Steven Fielding’s, A State of Play : British Politics on Screen, Stage and Page, from Anthony Trollope to The Thick of It, explores how the British have imagined their politics. Mixing historical with political analysis the author includes, Yes, Minister, the films of George Formby, Steptoe and Son, and of course, The Thick of It. All of which leads naturally to Cardo’s, Celebrity Politics and Political Representation: The Case of George Galloway MP on Celebrity Big Brother.  Rebecca Beasley’s Russia in Britain, 1880-1940 : From Melodrama to Modernism includes a chapter entitled, Soviet films and British intelligence in the 1930s : the case of Kino Films and MI5 by James Smith. And adding to the Soviet flavour are two articles: Chomentowski’s , Un cinéma pour tous ! Politique des nationalités et cinéma en URSS à la fin des années 1930, which looks at Soviet nationalities policy and films at the time of the Great Terror; and Dumančić’s, The Cold War’s Cultural Ecosystem: Angry Young Men in British and Soviet Cinema, 1953–1968.

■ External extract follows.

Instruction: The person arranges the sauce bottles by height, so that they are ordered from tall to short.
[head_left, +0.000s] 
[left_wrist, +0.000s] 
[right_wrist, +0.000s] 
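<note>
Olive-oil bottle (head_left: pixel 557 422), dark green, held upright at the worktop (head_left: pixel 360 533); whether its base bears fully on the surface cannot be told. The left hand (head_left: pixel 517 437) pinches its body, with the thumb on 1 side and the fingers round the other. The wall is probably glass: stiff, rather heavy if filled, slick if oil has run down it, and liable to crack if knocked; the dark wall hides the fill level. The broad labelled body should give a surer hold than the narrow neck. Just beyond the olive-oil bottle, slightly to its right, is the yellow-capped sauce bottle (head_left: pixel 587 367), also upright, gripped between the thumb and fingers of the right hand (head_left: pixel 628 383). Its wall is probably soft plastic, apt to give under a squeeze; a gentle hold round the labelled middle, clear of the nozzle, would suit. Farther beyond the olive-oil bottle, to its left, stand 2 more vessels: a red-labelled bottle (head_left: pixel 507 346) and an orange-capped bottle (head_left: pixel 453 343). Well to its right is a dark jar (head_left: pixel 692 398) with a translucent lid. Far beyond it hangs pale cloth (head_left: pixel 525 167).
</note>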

As for silent cinema, there is Jennifer Bean’s, Silent Cinema and the Politics of Space, which covers, serials in Tehran, D. W. Griffith, a history of the intertitle, early Japanese and Chinese cinema, as well as gender in silent film with the examples of Greta Garbo and Marlene Dietrich. Tony Fletcher conducts A Kinematographic Journey through London (1907-8), and Dimitrios Latsis looks at nature and landscape in early American films from 1895-1910.